Open traveler-gemrb opened 2 months ago
To reproduce, one need to load game (BG1) or just load menu (IWD1).
Well please try what we talked about.
Hello,
I've already tested default Release, that is (-O3 -DNDEBUG), without any custom -flto / -march=native etc. I think I've also tried -O2 (same result). I've tested -O now (same).
https://pastebin.com/ABRCLKv5 (default cmake build configuration with clang)
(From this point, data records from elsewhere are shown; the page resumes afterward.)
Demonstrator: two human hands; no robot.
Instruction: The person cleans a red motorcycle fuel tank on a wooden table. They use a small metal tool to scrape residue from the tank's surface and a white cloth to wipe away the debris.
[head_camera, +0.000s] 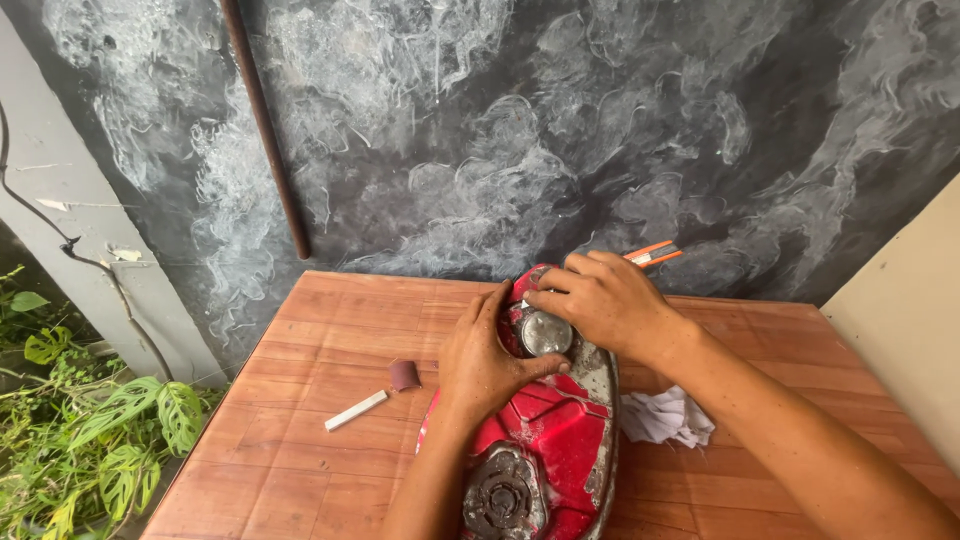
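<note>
Presently, items on the reddish-brown wood-grain table (330, 330), set against a dark chalk-swirled wall:

1. Red metal fuel tank, paint scuffed to bare grey in patches (545, 425). Lies lengthwise at table centre, one end toward the near edge, other end toward the far edge. Round grey filler cap (546, 332) sits on its far portion; a second dark round fitting shows near the near edge.
2. Left hand (480, 365). Cupped against the tank's left flank beside the cap, fingers curled, thumb lying across toward the cap. Bracing, not lifting.
3. Right hand (600, 300). Arched over the cap from the far-right side, fingertips closed on the cap rim. Grip looks partial; can't tell how hard it's pinching.
4. Small maroon cylinder (404, 375), w/ white stick (356, 410) just beside it. Left of the tank, toward the left edge.
5. Crumpled white rag (668, 417). Right of the tank, touching or nearly touching it.
6. Orange-and-grey handled tool (653, 254). At the far edge, behind the right hand; mostly hidden.

Step in hand, by judgement: working the cap while the tank is held steady. Next move calls for a firm twist or pull from the right hand, w/ the left resisting so the tank doesn't roll on the table.
</note>
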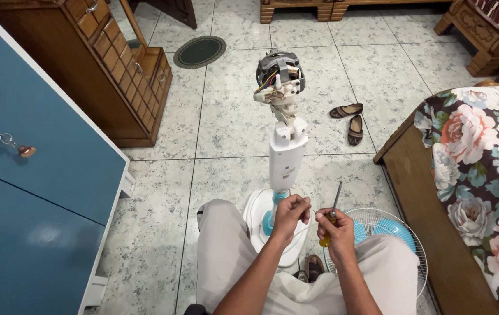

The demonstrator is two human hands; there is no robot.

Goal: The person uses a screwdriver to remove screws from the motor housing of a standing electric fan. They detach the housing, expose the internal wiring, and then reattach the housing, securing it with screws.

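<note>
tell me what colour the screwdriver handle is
Yellow: the screwdriver handle in the right hand, head view.

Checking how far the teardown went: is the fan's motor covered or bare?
Bare. The motor atop the upright stand shows metal frame and wires, no housing; the grille and blue blade lie on the floor.

Two hands [313, 219]; one screwdriver [331, 216]; one fan stand [286, 157]; two sandals [350, 121]

A screwdriver [331, 213] with a yellow handle and a slim metal shaft is standing nearly upright, its tip pointing up and leaning slightly right, its handle mostly hidden. Just to its left, a white pedestal fan stand [287, 154] is rising from a round base on the floor, its bare motor [280, 71] with coloured wires sitting exposed on top.
</note>
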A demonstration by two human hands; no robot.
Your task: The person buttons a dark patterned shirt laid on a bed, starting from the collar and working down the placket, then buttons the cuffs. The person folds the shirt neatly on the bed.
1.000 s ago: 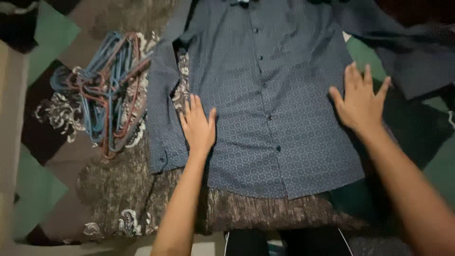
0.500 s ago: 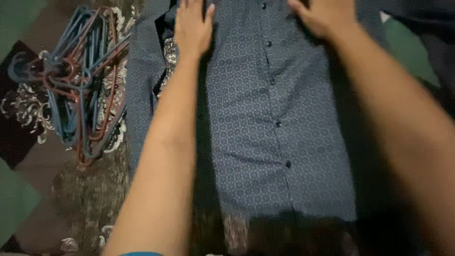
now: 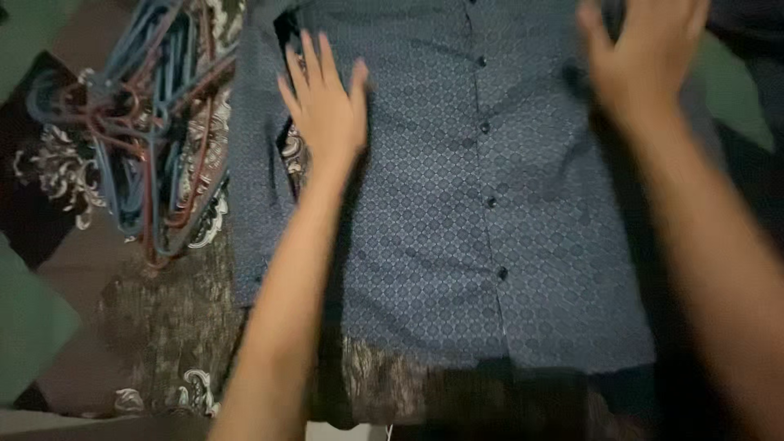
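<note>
A patterned bedspread (image 3: 163, 327) in brown, green and cream scrollwork covers the surface. At left, a tangled heap of thin blue and red plastic hangers (image 3: 143, 139) lies on it. The left hand (image 3: 327, 110), fingers spread flat, presses the edge of a dark blue, finely patterned button-front shirt (image 3: 441, 212) laid face up at centre. The right hand (image 3: 641, 57), open and blurred, rests on its far side.
</note>
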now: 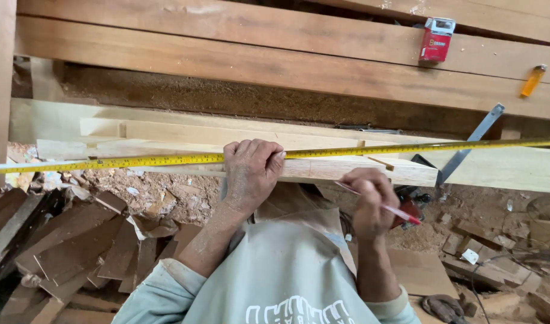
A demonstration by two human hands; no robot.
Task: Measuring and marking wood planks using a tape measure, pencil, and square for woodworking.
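Across the middle of the view, a yellow tape measure point(137, 161) is stretching from edge to edge, lying along a pale wooden strip point(353, 168) that is resting on a wider pale board point(503, 168). The left hand point(251, 171) is closing over the tape and the strip together, fingers curled over the top and pinning the tape against the wood. Just to its right, the right hand point(371, 201) is gripping a red-and-white pencil point(392, 211), with the pencil's far end pointing up toward the strip's near edge. A metal square point(470, 144) is leaning at an angle beside the strip's right end. Behind, darker planks point(227, 54) are lying stacked, carrying a small red box point(435, 39) and an orange lighter point(533, 80). Below left, dark wood offcuts point(77, 240) are piling on the sawdust-strewn floor point(179, 198).
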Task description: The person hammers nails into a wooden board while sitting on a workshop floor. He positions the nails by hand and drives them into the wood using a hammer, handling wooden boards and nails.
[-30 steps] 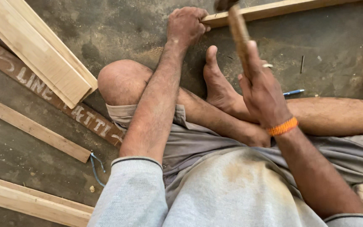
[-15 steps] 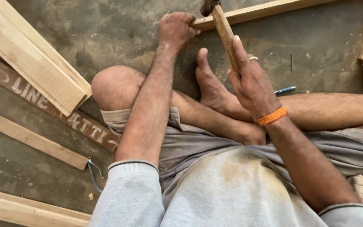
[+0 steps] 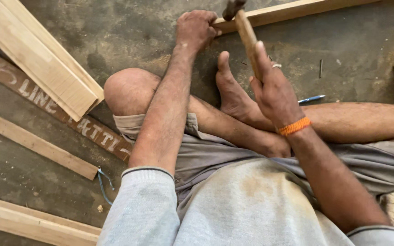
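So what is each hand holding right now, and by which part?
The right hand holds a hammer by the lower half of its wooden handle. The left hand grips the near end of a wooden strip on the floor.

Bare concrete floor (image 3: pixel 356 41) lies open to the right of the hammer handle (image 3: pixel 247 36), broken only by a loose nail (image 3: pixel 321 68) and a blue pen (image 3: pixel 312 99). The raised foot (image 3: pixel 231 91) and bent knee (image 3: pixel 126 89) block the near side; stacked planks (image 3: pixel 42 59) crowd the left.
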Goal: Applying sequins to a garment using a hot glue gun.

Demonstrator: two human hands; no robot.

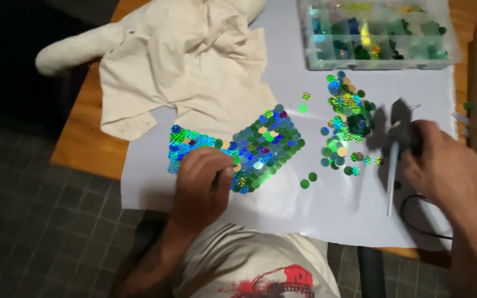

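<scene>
From the head view, the left hand (202,176) rests curled, fingers bent down onto the near edge of a sequin patch (238,152) — a sheet of overlapping blue, green and holographic discs lying on a white paper sheet (316,209) that covers the wooden table (81,143). Whether those fingers pinch a single sequin or only press the patch flat I cannot tell. The right hand (443,168) is closed around a dark glue gun (404,132), its pale glue stick (391,179) pointing back toward the person and its black cord (415,215) looping on the paper just beside the wrist; the hand is blurred, so the exact grip is unclear. Between the two hands lies a loose pile of sequins (346,124), a few strays scattered near it, and beyond that a clear compartment box (376,36) of sorted sequins. A crumpled cream cloth (183,60) touches the far edge of the patch. As I judge it, the risks lie close together — the gun's tip hangs near the loose pile and could drip and fuse discs to the paper, the cord could drag strays, and the cloth, lying so close, could catch glue or nudge the patch
</scene>
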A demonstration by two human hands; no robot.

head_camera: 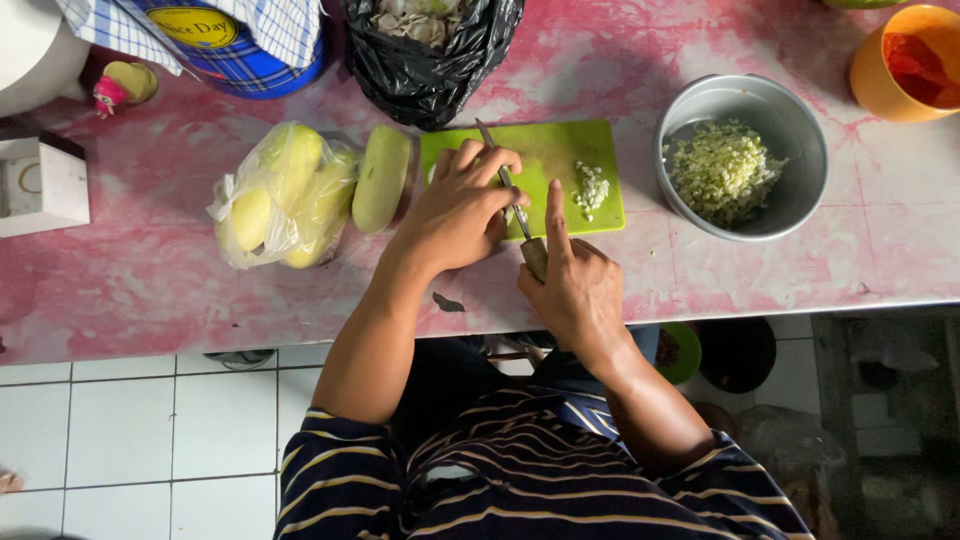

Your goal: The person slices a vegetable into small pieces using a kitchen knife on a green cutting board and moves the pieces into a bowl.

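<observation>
A green cutting board [560, 150] lies on the pink counter. My left hand [455, 210] presses down on a piece of pale vegetable on the board's left part; the piece is mostly hidden under my fingers. My right hand [570, 285] grips the wooden handle of a knife [505, 185], index finger stretched forward, and the blade runs under my left fingertips. A small pile of chopped pale bits [592, 187] sits on the board's right part.
A metal bowl [795, 130] with chopped bits stands right of the board. A peeled squash [381, 177] and a clear bag of squashes [285, 195] lie left. A black bag of peelings [430, 50], an orange cup [880, 85] and a white box [40, 185] sit around.
</observation>
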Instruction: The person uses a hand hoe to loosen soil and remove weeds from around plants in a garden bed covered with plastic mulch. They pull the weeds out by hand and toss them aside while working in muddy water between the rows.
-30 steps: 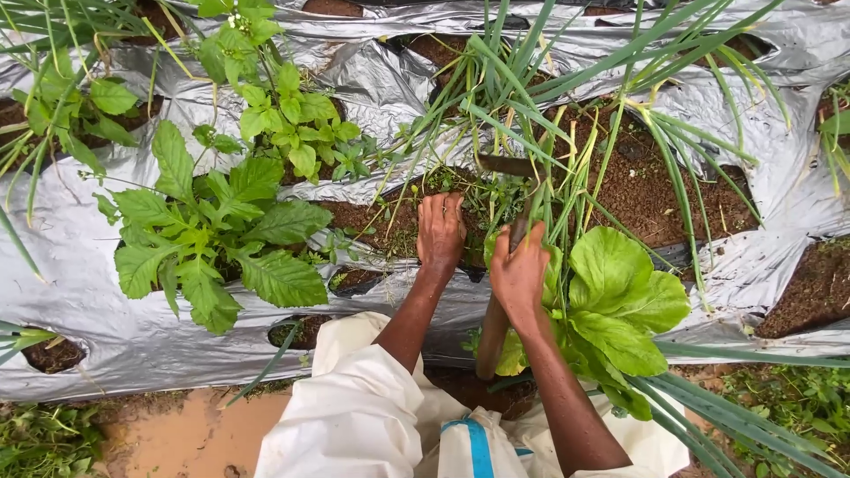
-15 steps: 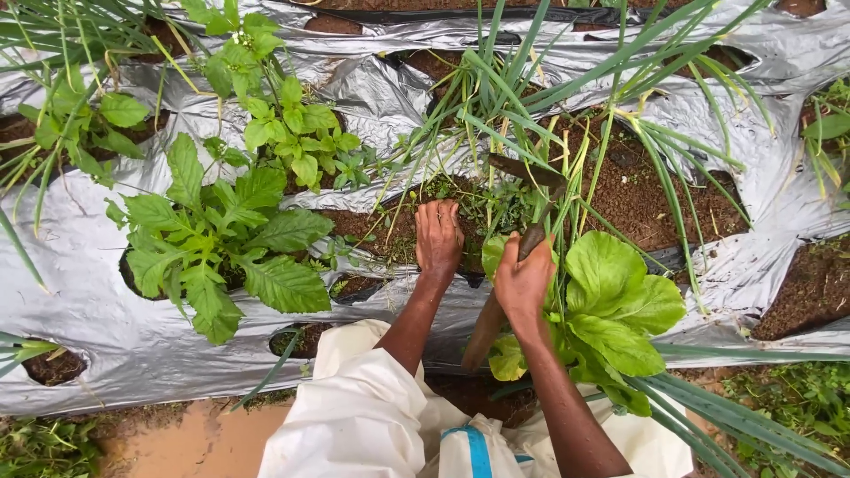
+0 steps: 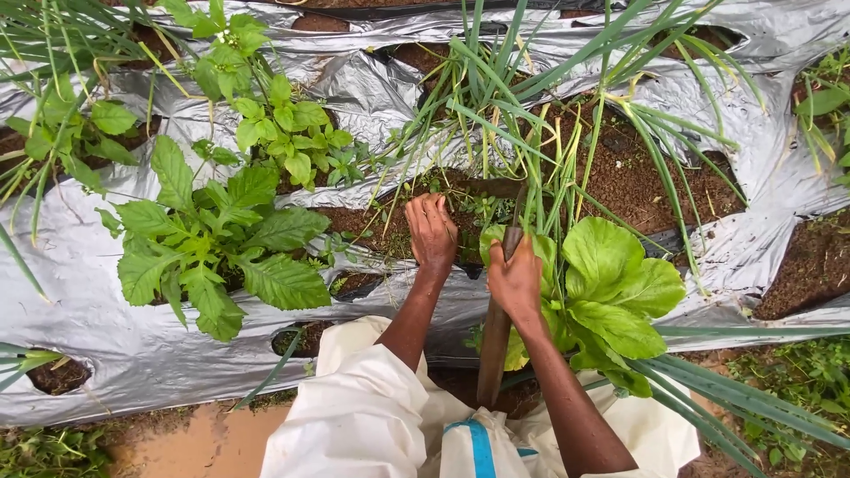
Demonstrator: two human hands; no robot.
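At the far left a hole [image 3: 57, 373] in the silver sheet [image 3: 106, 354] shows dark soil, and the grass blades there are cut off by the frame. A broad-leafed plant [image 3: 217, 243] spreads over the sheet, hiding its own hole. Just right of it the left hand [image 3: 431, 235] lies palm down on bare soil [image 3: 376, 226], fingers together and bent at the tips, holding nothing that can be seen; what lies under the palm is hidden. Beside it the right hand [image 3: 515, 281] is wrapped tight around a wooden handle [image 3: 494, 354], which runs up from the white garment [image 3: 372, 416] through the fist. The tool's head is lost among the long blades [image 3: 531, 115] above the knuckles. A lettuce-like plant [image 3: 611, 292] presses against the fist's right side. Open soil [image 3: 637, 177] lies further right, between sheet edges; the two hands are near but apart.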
The problem does not exist with gcc13, however I've noticed that GUI have changed (??).
head/master (gcc13)
ddce87c38 (clang)
The GUI stuff is unrelated; if you build the same revision you should get the same results. It's just widescreen mod changes.
Thanks for a clarification, how can I get back to previous style? I think that was the intended look.
I don't know which version you have, but from above reverting d47c4cf2 should do it (or copying the file).
FWIW,
Same with 14.1-STABLE #0 stable/14-91df7d335 amd64 and FreeBSD clang version 18.1.5
@bsdcode can you do a quick check if it still runs for you? It's odd that you two would have so different experiences on FreeBSD so close in time.
Unfortunately because of lack of time I hadn't compiled and tested GemRB for over a month now I think. So I just compiled the most recent commit now and can confirm the problem.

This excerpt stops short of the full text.